Komori S, Kasumi H, Sakata K, Tanaka H, Hamada K, Koyama K
Department of Obstetrics and Gynecology, Hyogo College of Medicine, Japan.
Arch Gynecol Obstet. 1998;261(2):95-100. doi: 10.1007/s004040050206.
Androgen insensitivity syndromes are due to defects in the androgen receptor gene. In this study, we analyzed the androgen receptor gene in four cases with complete androgen insensitivity syndrome. In patient 1, one substitutional mutation [arginine (codon CGC) to cysteine (codon TGC) at position 774] of exon F was identified. This position was located in the hormone binding domain and appeared to be one hot spot of mutations because the mutations at the same position in several unrelated cases were reported before. In patient 2, one substitutional mutation [tyrosine (codon TAT) to cysteine (codon TGT) at position 571] of exon B was identified. This position was located in the DNA binding domain. In patients 3 and 4 (siblings), one substitutional mutation [arginine (codon CGA) to glutamine (codon CAA) at position 752] of exon E was identified. Taken together, these abnormalities might be related to the pathogenesis of complete androgen insensitivity.
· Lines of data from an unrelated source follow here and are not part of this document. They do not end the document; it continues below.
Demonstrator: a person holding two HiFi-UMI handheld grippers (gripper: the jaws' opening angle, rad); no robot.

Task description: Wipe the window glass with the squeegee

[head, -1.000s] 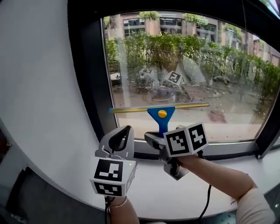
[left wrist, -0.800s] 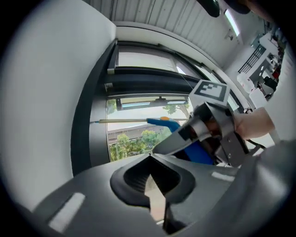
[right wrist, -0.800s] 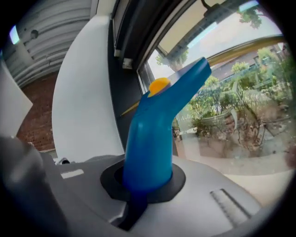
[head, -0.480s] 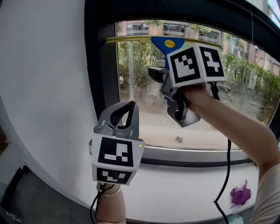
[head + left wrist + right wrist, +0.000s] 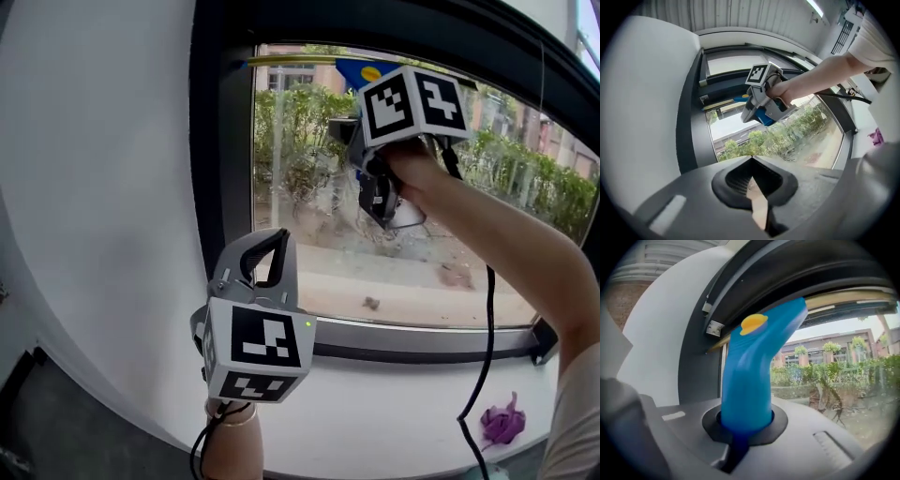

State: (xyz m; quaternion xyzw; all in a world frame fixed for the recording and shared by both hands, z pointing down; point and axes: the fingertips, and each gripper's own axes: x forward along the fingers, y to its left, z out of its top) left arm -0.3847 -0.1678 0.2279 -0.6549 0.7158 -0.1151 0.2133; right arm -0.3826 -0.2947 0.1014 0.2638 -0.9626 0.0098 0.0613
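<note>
The squeegee has a blue handle [image 5: 747, 380] with a yellow button [image 5: 753, 322] and a long brass-edged blade [image 5: 843, 298]. My right gripper [image 5: 745, 423] is shut on that handle. In the head view the right gripper [image 5: 349, 122] is raised high, and the blade [image 5: 291, 59] lies against the top edge of the window glass [image 5: 431, 234]. My left gripper [image 5: 270, 246] is shut with nothing in it, held low in front of the window's left frame. The left gripper view looks up past its own jaws [image 5: 752, 180] at the right gripper [image 5: 764, 96] and the squeegee blade [image 5: 717, 104].
A black window frame [image 5: 220, 169] borders the glass, with white wall to its left. Below runs a white sill [image 5: 394, 403] with a purple cloth [image 5: 502, 422] lying at its right. A black cable [image 5: 483, 356] hangs from the right gripper.
My right gripper has carried the squeegee from the lower part of the glass up to its top edge. The left gripper stayed low and shut.
</note>
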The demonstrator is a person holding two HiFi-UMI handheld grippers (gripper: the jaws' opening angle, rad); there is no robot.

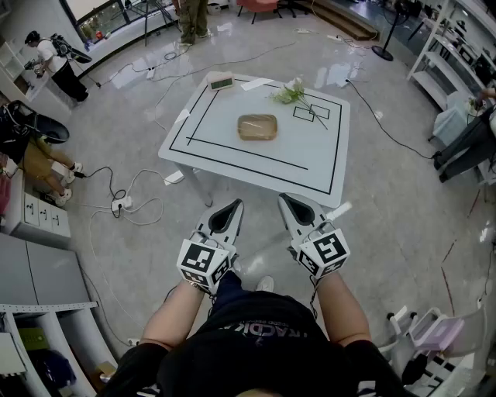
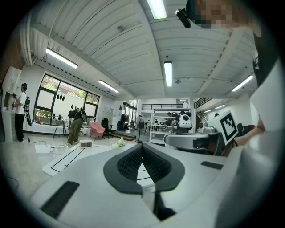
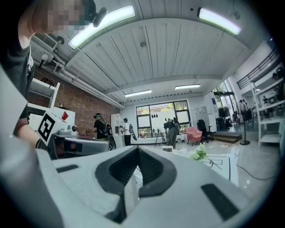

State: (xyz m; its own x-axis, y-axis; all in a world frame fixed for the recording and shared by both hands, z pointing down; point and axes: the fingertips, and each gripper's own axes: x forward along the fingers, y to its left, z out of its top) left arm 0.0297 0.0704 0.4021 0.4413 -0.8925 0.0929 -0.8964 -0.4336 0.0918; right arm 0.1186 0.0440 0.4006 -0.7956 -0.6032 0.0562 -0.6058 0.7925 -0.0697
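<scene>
**White table ahead, both grippers shut and empty**

White and edged with black tape lines, the table (image 1: pixel 310 155) stands on a glossy grey floor (image 1: pixel 387 178), just beyond the two grippers. The left gripper (image 1: pixel 232 204) and the right gripper (image 1: pixel 285 198) are held side by side above the floor, short of the table's near edge and touching nothing. Each gripper view shows its own ribbed black pads pressed together at the tip with nothing between them. The marker cube (image 1: pixel 203 264) on the left gripper sits just above the person's forearm.

A brown oblong thing (image 1: pixel 256 127), possibly a shallow woven dish, lies near the middle of the table, inside the taped rectangle. It is well apart from both grippers. A flower sprig (image 1: pixel 297 96) with pale blooms lies toward the far right, its stem crossing a small taped box. A small clock (image 1: pixel 222 81) stands at the far edge, with a white card (image 1: pixel 256 84) just beside it.

On the floor to the left, a power strip (image 1: pixel 118 205) trails looping cables. A person (image 1: pixel 192 19) stands beyond the table's far side, and another (image 1: pixel 56 63) stands at the far left by a white shelf. A pink chair (image 2: pixel 97 130) shows in the left gripper view, at the back of the room.
</scene>
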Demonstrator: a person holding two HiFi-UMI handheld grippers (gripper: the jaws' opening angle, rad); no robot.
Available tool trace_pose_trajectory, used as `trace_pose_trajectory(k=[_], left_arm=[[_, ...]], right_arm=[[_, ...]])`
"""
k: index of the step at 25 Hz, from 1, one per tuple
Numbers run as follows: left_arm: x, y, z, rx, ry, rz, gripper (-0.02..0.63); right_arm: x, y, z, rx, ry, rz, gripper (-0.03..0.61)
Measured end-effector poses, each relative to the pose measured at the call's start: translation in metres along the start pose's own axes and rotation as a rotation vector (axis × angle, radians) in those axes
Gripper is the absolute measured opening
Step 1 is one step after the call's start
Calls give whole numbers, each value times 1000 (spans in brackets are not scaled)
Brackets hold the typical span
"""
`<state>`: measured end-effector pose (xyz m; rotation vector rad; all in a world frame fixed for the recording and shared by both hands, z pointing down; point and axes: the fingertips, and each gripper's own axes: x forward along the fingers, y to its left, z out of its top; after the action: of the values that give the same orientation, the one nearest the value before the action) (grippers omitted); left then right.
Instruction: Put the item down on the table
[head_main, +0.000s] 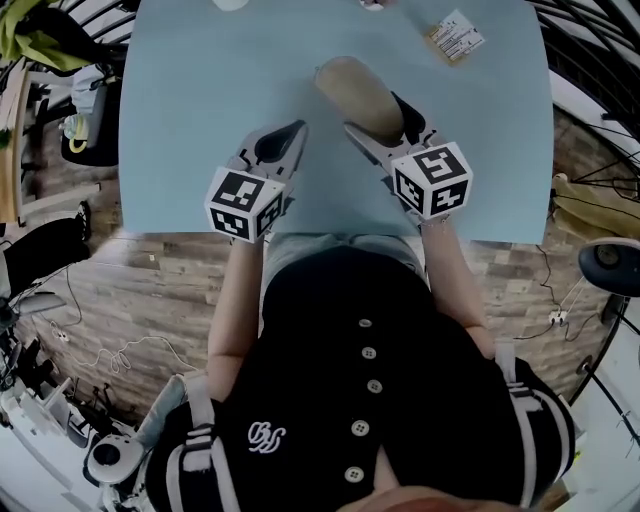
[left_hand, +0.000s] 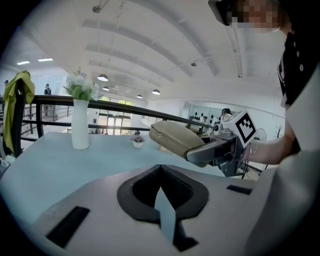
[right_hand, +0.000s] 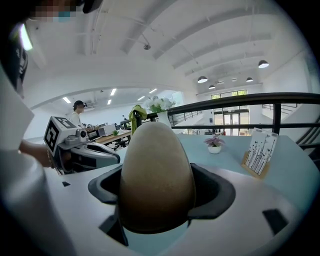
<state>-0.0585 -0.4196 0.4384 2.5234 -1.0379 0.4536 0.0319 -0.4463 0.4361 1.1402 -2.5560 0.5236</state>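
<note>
Two tongs near table (head_main: 190, 110) front edge, right tongs (head_main: 375, 118) clamped on tan pouch (head_main: 355, 88), left tongs (head_main: 290, 135) together

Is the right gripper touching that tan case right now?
Touching. The right gripper clamps the tan case; the right gripper view shows both jaws pressed against its sides.

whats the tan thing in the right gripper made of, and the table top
The tan case looks like faux leather or coated fabric. It is matte with a fine speckled grain, and the left gripper view shows a seam along its edge. The table top is smooth, pale blue and matte with no grain, so it is likely laminate or painted board.
</note>
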Motion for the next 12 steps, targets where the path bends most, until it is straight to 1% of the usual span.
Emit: trace_pose_trajectory(k=[4,9,12], left_arm=[[4,9,-9,20,25,-6,11],[8,17,-17,-17,29,-1,11],[12,24,-20,-38,33,2,11]], right_arm=[[7,-5,-2,3,20,-17,393],[16,-12,-11,-17,50,-40,393],[26,-16,-15,-43,79,-38,393]])
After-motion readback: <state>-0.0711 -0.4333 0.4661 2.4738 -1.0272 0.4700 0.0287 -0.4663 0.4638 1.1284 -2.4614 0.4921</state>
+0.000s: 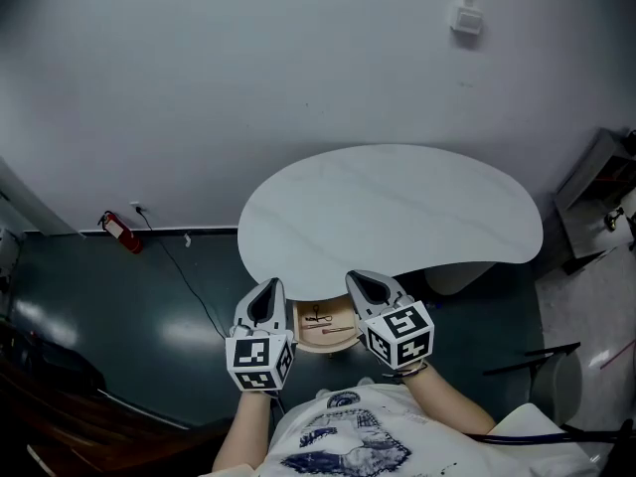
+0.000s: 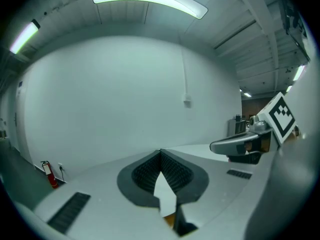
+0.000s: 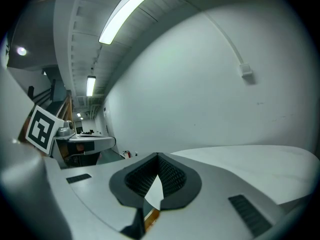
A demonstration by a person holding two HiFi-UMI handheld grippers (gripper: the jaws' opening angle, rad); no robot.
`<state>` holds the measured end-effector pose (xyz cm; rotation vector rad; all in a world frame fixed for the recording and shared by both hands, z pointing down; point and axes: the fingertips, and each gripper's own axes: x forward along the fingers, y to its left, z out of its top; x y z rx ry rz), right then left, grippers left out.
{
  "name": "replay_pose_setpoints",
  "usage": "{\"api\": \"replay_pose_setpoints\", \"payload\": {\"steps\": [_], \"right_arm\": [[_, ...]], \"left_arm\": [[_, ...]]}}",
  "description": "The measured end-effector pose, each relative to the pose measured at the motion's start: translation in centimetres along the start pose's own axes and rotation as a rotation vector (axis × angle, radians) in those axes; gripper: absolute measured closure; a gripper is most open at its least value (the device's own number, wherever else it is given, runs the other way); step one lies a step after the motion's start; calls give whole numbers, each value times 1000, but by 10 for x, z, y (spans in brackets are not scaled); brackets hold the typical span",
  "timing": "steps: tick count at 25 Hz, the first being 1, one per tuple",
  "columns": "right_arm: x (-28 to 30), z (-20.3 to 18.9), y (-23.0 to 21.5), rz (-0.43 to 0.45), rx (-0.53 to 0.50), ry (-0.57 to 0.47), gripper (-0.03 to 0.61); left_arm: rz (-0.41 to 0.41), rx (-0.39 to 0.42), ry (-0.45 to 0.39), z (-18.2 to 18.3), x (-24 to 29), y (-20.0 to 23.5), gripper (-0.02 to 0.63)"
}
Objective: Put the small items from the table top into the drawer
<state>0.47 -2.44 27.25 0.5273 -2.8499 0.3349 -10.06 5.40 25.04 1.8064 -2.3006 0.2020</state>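
In the head view a white kidney-shaped table point(image 1: 388, 212) stands against the wall with nothing on its top. Under its near edge a small wooden drawer point(image 1: 325, 327) is pulled out, with a few thin small items lying inside. My left gripper point(image 1: 270, 288) hangs just left of the drawer and my right gripper point(image 1: 364, 280) just right of it, both raised near the table's edge. Each is shut with nothing between the jaws. In the left gripper view the jaws point(image 2: 161, 153) meet at the tip, and the right gripper point(image 2: 235, 145) shows at the side. The right gripper view shows its jaws point(image 3: 158, 156) closed over the tabletop point(image 3: 250, 159).
A red fire extinguisher point(image 1: 119, 232) stands by the wall at the left, with a cable running across the dark floor. A grey cabinet point(image 1: 596, 197) and chair parts sit at the right. A white box point(image 1: 466, 20) is mounted on the wall above the table.
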Motion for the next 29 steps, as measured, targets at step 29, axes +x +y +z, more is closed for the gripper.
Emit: {"api": "replay_pose_setpoints", "payload": {"steps": [29], "right_arm": [[3,-7,-3,9,5,20,558]], "left_arm": [[-7,-40,32,-12,8,-4,594]]}}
雄激素不敏感综合征是由雄激素受体基因缺陷引起的。在本研究中,我们分析了4例完全性雄激素不敏感综合征患者的雄激素受体基因。在患者1中,在外显子F的第774位发现了一个替换突变[精氨酸(密码子CGC)突变为半胱氨酸(密码子TGC)]。该位置位于激素结合域,似乎是一个突变热点,因为之前报道过几例无关病例在相同位置发生了突变。在患者2中,在外显子B的第571位发现了一个替换突变[酪氨酸(密码子TAT)突变为半胱氨酸(密码子TGT)]。该位置位于DNA结合域。在患者3和4(兄妹)中,在外显子E的第752位发现了一个替换突变[精氨酸(密码子CGA)突变为谷氨酰胺(密码子CAA)]。综上所述,这些异常可能与完全性雄激素不敏感的发病机制有关。